[XML-SIG] Tim Bray on XML

Uche Ogbuji uche.ogbuji@fourthought.com
Tue, 18 Mar 2003 12:01:00 -0700

> In case you missed today's post on Slashdot ...
> 	XML Is Too Hard For Programmers
> 	by Tim Bray
> http://www.tbray.org/ongoing/When/200x/2003/03/16/XML-Prog
> So, how does he parse xml?  Using regexp!

This is a pretty big exaggeration of Tim's point, I think.  I didn't read his 
blog carefully when he posted it, but he's often said on XML-DEV that he used 
regexp and Perl for some quick and dirty tasks.  And who doesn't?  Who hasn't 

fgrep "Bucciarelli" my-contact-list.xml ?

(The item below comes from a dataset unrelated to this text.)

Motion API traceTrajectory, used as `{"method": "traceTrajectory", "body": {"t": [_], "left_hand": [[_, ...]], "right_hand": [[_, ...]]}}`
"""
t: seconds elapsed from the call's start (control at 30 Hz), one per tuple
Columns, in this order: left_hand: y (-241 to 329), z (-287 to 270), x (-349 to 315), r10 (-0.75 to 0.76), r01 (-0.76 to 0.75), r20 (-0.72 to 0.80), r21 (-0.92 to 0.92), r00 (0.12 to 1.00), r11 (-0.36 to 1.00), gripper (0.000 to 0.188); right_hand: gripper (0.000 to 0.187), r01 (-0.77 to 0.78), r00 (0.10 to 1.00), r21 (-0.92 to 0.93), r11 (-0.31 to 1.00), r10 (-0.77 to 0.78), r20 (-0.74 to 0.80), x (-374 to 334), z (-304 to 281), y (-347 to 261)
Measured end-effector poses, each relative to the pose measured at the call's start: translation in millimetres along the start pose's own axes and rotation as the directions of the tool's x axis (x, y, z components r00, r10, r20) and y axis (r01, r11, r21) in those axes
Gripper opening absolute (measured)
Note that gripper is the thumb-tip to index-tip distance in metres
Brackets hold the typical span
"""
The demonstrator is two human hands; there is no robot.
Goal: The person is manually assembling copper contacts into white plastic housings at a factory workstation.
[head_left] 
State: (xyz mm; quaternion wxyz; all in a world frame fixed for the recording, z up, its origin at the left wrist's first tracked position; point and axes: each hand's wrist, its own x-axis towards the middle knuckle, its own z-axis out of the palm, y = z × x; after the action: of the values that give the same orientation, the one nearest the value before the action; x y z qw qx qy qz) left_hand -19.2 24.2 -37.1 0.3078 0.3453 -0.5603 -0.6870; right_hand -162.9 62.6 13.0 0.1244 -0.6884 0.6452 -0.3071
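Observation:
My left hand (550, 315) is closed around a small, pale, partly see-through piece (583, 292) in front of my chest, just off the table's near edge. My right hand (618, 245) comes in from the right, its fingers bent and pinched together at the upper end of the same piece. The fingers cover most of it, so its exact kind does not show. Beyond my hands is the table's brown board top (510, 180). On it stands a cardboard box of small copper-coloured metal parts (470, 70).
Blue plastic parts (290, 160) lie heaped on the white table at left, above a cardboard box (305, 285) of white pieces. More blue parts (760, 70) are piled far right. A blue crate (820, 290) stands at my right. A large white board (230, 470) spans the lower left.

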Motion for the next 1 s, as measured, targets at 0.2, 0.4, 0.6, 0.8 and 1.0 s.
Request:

I hardly think there's any deep insight there for developers.  Yes, Tim 
sometimes goes beyond that, but he's always been very careful to point out 
that when it's time to do full, general XML parsing, he uses a proper parser, 
just like anyone else.

> Other points: he finds callback (SAX, I guess) painful, and suggests creating 
> a new idiom for stream processing of XML, one that "abstracts away all the 
> XML syntax weirdness, igoring line-breaks, attribute orders, choice of 
> quotemakrs and so on."

Of course SAX already does all the abve except for line breaks, which I don't 
think should be silently canonicalized by a parser, anyway.

Yes, SAX is a bit of a pain for anyone who thinks state diagrams are unfunny 
cartoons.  Luckily there are stream-like alternatives: XMLReader in libxslt 
and .NET, pulldom in Python (though the latter has some warts).

Anyway, I've been rolling my eyes at all the doomsday placards being paraded 
around lately.  I take what you might call the elitist position: if XML is too 
hard for a programmer, he'd perhaps best get out of the profession.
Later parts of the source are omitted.